The Union Recorder

Local News

March 21, 2008

Teacher sex reports not new

Officials heard rumors of alleged sex with students for years

Baldwin County Schools administrators heard rumors of alleged sexual relationships between students and a high school teacher for several years, Superintendent Gene Trammell said Friday.

Marketing teacher Alison Diane Ivey, 28, is accused of sexually assaulting a 17-year-old high school student, and investigators have said more victims could surface before the case is closed.

Trammell said officials received phone calls telling administrators about alleged sexual relationships between Ivey and students, but they could do nothing about it.

“Over the years, we’ve received anonymous phone calls, but you can’t do anything with anonymous phone calls,” Trammell said. “We called the Georgia Professional Standards Commission each time, and they said to us that until we get someone to go on record, there’s not much we can do.”

The commission is now conducting an investigation into the felony charges Ivey faces and should complete and deliver its findings in a timely fashion, Trammell said.

“They’ll do a quick investigation, and if they determine that there is substantive proof, they’ll come to us with a recommendation,” the superintendent said.

The Baldwin County Board of Education will look to the commission for guidance in making a decision, because the commission determines whether Ivey can keep her teaching license, Trammell said.

Trammell, who ends a 12-year tenure as Baldwin County Schools System superintendent on June 30, noted that Ivey’s arrest is the first incident of alleged sexual contact between a student and teacher since he took the reins of the county’s public school system in 1996.

Meanwhile, Ivey remains free on a $25,000 property bond following a felony charge of sexual assault stemming from an alleged sexual relationship with a Baldwin High School student. Her father signed the bond, which included several special conditions, Ocmulgee Judicial Circuit District Attorney Fred Bright said.

“She is not to go on the Baldwin High School campus, [she can have] no direct or indirect contact with Baldwin High students, and no direct or indirect contact with six named students at Baldwin High School,” Bright said.

Bright did not release the names of those six students.

The Georgia Bureau of Investigation and Milledgeville Police Department partnered in the ongoing investigation of the teacher.

Ivey is on paid professional leave from Baldwin County Schools pending the outcome of the investigation.

Ivey’s mother is Judy Ivey, chairwoman of Baldwin County Board of Education. Her board seat is up for re-election this fall, though she has not publicly announced plans to seek another term. She has served on the school board for nearly 12 years.

Calls placed to the chairwoman’s home seeking comment on Friday were not returned.

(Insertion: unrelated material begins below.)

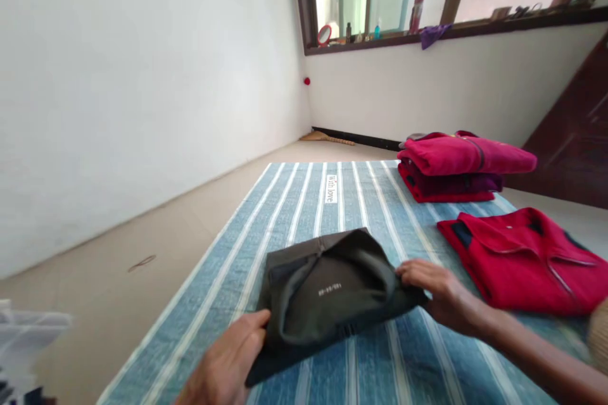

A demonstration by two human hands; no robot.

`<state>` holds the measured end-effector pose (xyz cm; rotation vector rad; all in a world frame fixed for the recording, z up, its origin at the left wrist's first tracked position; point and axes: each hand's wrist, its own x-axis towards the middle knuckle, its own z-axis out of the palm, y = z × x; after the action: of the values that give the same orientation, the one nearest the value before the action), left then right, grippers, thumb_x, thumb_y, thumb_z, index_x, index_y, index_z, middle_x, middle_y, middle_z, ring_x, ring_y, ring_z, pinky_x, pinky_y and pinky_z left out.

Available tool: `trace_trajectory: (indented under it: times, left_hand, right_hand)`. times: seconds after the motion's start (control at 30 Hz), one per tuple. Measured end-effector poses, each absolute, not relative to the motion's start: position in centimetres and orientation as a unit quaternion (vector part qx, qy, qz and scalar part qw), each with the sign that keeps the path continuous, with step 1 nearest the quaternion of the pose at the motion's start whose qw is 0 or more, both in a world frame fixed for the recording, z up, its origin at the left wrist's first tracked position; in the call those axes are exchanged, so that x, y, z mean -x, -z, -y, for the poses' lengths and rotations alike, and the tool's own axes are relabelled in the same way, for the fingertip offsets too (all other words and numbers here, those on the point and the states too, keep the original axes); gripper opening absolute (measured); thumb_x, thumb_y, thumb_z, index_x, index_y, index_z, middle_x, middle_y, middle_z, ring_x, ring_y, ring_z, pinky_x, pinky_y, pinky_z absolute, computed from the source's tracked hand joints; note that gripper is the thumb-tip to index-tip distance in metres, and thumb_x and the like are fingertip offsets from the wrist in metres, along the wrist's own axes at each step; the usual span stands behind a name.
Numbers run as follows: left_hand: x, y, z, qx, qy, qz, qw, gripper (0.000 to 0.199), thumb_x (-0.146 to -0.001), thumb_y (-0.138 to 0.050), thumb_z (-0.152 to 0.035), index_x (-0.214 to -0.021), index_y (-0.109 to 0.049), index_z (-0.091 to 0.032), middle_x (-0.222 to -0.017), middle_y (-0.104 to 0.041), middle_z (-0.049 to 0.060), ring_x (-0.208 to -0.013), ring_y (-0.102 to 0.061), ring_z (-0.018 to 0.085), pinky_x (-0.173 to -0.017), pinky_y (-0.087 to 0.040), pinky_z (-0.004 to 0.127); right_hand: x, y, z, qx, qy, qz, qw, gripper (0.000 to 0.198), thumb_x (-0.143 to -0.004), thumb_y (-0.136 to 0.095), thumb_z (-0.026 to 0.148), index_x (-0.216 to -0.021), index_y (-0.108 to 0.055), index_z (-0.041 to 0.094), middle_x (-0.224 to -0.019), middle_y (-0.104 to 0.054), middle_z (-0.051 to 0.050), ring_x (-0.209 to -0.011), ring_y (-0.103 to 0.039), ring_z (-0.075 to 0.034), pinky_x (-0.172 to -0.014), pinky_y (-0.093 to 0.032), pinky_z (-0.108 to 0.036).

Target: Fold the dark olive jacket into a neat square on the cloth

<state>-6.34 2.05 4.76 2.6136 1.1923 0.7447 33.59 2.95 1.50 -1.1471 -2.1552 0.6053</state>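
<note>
A dark green-black garment [327, 323], folded into a compact bundle with its collar opening uppermost, is held between my two hands over the striped blue cloth [289, 221]. Small pale print shows inside its neck. My left hand [232, 354] grips the near left edge, thumb on top. On the right side, my right hand [439, 294] pinches the garment's edge with closed fingers. The near edge looks slightly raised from the cloth. To the right of my right hand lies a folded red zip-neck garment [527, 259].
A stack of folded red and purple clothes [465, 164] stands at the far right of the cloth. A broom [327, 137] lies on the floor by the wall. Small items, a red-rimmed mirror [324, 35] and a purple cloth [433, 35] are on the windowsill.
</note>
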Motion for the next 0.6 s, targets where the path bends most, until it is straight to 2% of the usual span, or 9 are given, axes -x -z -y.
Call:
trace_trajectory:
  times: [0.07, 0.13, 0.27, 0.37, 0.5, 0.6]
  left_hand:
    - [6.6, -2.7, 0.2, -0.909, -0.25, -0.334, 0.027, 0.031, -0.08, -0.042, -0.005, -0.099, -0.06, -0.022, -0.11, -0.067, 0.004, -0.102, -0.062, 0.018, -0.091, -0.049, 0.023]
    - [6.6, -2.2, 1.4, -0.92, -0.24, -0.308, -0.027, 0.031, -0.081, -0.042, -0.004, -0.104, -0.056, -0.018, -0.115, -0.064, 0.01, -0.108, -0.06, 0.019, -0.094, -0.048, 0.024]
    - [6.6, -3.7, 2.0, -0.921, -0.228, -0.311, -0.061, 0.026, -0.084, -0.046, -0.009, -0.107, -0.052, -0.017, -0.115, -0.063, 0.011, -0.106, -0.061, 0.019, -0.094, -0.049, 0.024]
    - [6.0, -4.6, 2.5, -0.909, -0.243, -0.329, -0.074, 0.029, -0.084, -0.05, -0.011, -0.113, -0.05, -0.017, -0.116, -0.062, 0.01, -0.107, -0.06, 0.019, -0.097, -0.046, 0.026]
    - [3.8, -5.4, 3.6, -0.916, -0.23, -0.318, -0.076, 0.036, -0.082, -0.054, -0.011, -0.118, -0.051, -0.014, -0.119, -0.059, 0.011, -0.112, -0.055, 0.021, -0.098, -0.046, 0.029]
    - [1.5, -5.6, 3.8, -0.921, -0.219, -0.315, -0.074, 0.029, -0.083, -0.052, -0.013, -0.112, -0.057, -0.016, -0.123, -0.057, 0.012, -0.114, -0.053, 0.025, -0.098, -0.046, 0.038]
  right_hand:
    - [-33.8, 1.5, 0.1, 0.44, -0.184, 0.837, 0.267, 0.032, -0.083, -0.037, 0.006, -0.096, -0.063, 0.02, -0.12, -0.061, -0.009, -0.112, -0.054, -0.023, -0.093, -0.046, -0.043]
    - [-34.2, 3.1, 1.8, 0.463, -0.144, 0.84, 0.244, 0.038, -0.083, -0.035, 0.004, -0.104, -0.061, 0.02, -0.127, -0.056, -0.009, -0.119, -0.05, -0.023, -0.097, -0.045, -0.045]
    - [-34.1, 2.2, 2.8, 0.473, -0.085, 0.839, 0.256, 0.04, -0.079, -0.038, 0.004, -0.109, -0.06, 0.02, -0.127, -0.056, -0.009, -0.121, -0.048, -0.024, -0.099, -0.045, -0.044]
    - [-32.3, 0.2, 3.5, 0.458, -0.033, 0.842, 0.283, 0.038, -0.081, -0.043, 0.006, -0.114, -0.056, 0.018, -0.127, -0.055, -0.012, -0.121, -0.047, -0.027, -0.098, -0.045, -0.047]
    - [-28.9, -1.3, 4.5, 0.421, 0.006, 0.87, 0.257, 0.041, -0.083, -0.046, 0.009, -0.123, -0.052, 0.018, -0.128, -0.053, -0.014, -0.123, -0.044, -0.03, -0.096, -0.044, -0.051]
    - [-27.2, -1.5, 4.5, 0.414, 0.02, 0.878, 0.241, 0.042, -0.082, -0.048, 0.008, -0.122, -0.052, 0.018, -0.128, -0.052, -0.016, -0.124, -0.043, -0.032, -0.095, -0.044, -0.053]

Parents, Trammell said, have called Baldwin High since the story got out that Ivey was arrested Thursday afternoon, and that they’re concerned.

“We’re monitoring things. We’re watching the situation like a hawk, and there’s probably not a safer place in Georgia than Baldwin High School right now,” Trammell said. “We’ve sent out a phone call to all parents informing them and simply telling them that this allegedly has occurred and that we’ve taken all necessary steps.”

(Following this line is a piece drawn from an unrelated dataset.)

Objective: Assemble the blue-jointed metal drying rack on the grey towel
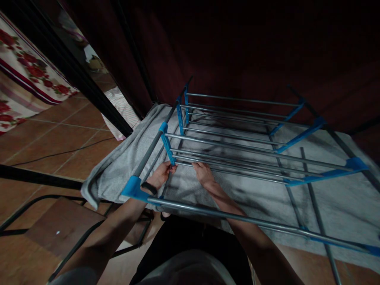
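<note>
A rack of grey metal tubes with blue plastic connectors lies on its side on a grey blanket. My left hand, a dark band at its wrist, is closed around the lower end of a blue connector near the rack's left side. A short way to the right, my right hand grips a thin metal tube that runs to that connector. Both forearms reach past the long front tube. Whether the tube's end sits fully in the connector cannot be made out.
Loose grey tubes lie at the right, one jutting past the blanket's front edge. A metal-framed chair stands at the lower left on the tiled floor. Black posts and a dark red curtain border the blanket.
</note>
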### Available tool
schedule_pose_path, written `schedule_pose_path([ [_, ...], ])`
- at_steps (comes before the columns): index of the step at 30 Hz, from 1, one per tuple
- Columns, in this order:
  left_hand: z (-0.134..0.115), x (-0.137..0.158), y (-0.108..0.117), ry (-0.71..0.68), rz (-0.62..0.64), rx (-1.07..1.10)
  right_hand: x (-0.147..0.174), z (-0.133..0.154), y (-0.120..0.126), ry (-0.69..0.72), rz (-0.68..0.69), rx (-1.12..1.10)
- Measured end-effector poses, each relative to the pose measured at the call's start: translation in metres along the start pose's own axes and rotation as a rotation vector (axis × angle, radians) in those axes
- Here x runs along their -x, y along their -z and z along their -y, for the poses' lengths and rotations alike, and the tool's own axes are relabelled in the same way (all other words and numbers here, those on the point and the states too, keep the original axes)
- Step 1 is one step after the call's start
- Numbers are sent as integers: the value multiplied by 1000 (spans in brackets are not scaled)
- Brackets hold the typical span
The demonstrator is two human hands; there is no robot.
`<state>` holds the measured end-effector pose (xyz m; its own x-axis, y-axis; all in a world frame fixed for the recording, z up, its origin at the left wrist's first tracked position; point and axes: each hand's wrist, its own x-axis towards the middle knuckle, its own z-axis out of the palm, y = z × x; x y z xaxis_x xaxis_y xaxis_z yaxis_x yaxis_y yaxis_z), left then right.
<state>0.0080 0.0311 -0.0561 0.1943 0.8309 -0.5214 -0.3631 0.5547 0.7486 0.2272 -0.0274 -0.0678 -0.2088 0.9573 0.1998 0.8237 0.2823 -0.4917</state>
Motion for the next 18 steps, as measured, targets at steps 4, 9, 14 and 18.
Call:
schedule_pose_path([
  [4, 2, 5, -5, 5, -44, 21, 0, -3, 3, 10, 63, 58],
  [9, 11, 7, -12, -48, -113, 41, 3, -5, 10, -2, 143, 78],
  [14, 27, 14, -14, -198, -155, 46, 4, -2, 20, -45, 216, 84],
  [18, 33, 17, -15, -262, -135, 18, 2, 3, 27, -83, 275, 89],
])
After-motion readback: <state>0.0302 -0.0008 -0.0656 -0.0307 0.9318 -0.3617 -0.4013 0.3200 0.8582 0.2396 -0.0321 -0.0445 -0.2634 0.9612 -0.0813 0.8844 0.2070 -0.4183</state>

Guidance counselors made themselves available to students Friday as part of Baldwin High’s response to the situation.

Baldwin County Sheriff’s deputies patrolled the halls following a serious fight that ensued at the school early Friday morning, Baldwin County Sheriff Bill Massee said.

“We sent two deputies who were scheduled to work traffic patrol to Baldwin High to assist the resource officer in keeping the students in order,” Massee said.

Massee could not confirm whether the fights had anything to do with the investigation into the teacher.

Ivey resigned from her teaching job effective at the beginning of next school year, saying she was moving away from Milledgeville, Trammell said Thursday afternoon. She did not resign as a result of her arrest, he said.

Ivey has been the school’s marketing teacher since July 2005 when she earned her teaching certificate. Prior to earning her certificate, Ivey worked in the schools system as a paraprofessional doing public relations work.



Union-Recorder Staff Writer Hannah Marney contributed to this story.